OMNIA also complements on-chain privacy with off-chain privacy. OMNIA’s impact is at the network layer from the user’s device to the blockchain node that is mining the specific transaction. The protocol currently supports the five blockchain networks of Bitcoin, Ethereum, BNB Chain, Polygon, and Avalanche.
The team at OMNIA is well aware that full anonymity when transacting on the blockchain is sometimes abused for illegal activities such as tax evasion, money laundering, and other non-financial crimes. Therefore, the OMNIA team is fully committed to addressing such concerns by implementing strict measures at the privacy relayers dAPI gateways that act as entry points to blockchain networks by automatically rejecting the submission of transactions linked to illicit activities or part of any sanctioned lists.
Regarding the latter, open-source lists of sanctioned addresses or on-chain oracles do exist. However, utilization of such information requires technical knowledge on de-serializing transactions to extract addresses, then reading from the oracle and comparing them. While de-serializing a transaction to extract the signatory address might be easy to do with existing tools, there is also the need to ‘simulate’ the transaction execution and see the final movements of the assets (what assets will be transferred and to whom) in order to compare the final destination of assets against sanctioned address lists.
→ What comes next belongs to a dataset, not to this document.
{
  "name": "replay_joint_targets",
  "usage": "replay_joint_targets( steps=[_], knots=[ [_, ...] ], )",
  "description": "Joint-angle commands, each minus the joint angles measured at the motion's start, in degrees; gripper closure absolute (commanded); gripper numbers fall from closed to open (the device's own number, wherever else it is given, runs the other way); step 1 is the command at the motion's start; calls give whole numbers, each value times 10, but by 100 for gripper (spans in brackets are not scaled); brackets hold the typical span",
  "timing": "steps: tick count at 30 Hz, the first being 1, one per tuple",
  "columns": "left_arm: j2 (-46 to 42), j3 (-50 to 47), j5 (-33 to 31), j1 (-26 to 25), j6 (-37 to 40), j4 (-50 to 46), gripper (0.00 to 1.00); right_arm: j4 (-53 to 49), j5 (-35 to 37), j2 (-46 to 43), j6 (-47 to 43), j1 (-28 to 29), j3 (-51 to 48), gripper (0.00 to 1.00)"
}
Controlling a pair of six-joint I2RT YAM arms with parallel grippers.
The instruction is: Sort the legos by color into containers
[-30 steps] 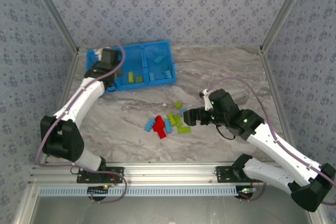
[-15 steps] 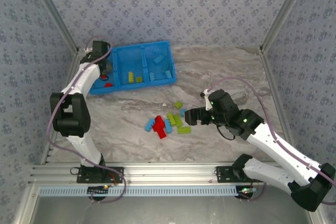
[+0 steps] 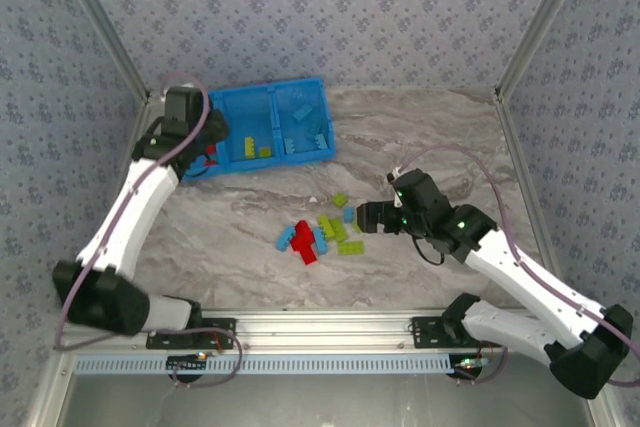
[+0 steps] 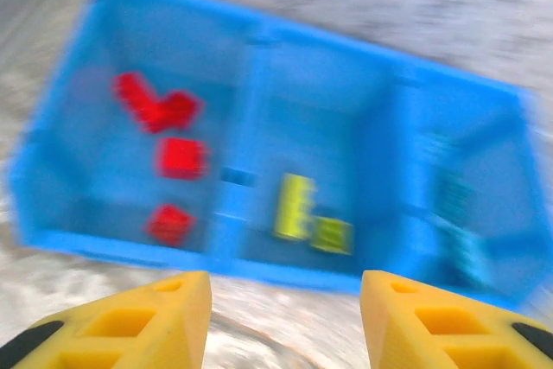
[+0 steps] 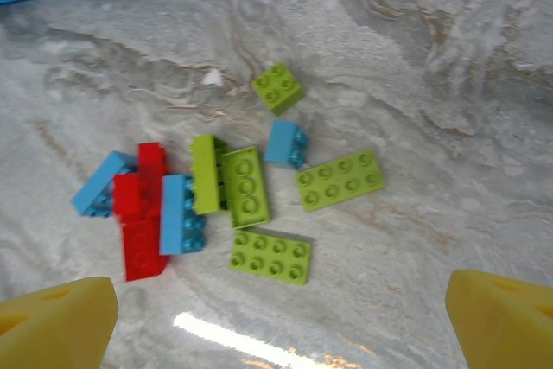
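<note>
From above, the blue bin point(image 3: 290, 87) sits at the far left of the marble counter point(image 3: 440, 127), well apart from a loose heap of legos point(image 3: 322, 232) near the middle. The left arm point(image 3: 140, 197) reaches to the bin's left end and covers most of the left compartment. The blurred left wrist view looks into all 3 compartments. There are several red bricks point(image 4: 181, 158) in the left one and 2 lime bricks point(image 4: 294, 205) in the middle. The pale blue-green shapes point(image 4: 454, 213) in the right one are too smeared to count. The left jaws stand open and empty, with yellow fingers point(image 4: 130, 321) apart at the frame's bottom and the bin beyond them.

The right jaws are spread wide and empty just right of the heap, their fingers point(image 5: 56, 321) at the lower corners. This view shows studs and separate pieces where the overhead view gives only blobs. It shows 5 lime bricks, 3 light blue and some red, with a lime 2-by-2 point(image 5: 278, 86) a little apart from the rest.
</note>
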Motion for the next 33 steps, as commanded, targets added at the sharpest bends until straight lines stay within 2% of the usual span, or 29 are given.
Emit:
replay_joint_targets(
  steps=[1,3,6,9,14,17,21,24,28,33],
  knots=[
    [-64,-22,58,-95,110,4,51,7,28,35,17,-10,-10,0],
    [-98,-29,80,-157,184,-16,49,27,11,66,1,-10,-6,0],
    [-142,-46,139,-223,291,-56,47,66,-24,131,-33,-7,15,1],
    [-184,-87,192,-268,414,-105,45,81,-17,214,-71,3,56,2],
    [-238,-189,183,-296,537,-132,39,116,4,342,-130,7,125,6],
    [-244,-235,192,-304,574,-124,32,108,21,418,-165,6,170,16],
    [-256,-283,214,-306,606,-86,14,101,33,503,-190,-1,234,30],
    [-272,-303,230,-306,621,-76,4,99,33,539,-195,-5,253,32],
    [-306,-327,249,-305,645,-72,1,103,21,564,-196,-10,265,37],
    [-347,-353,254,-306,666,-46,1,106,11,573,-184,-11,262,56]
  ],
)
OMNIA is solving the hurdle of de-serializing the transactions by simulating a dry-run to assess if the ultimate beneficiary is a sanctioned address or not, thus easing the compliance part for its clients.
It is important to note that all the information being processed is public information already available on-chain without any correlation to personal or sensitive information, thus maintaining privacy while still being compliant. Since the blockchain request goes through the OMNIA mixnet, the entire off-chain privacy is assured, and the final node processing it will not be able to deduct any metadata or behavioral information about its users.
It is also worth highlighting that the open-source oracles and sanction lists may not be maintained in real-time. OMNIA’s integration goes a step further by offering benefits from the real-time update of the sanctions lists.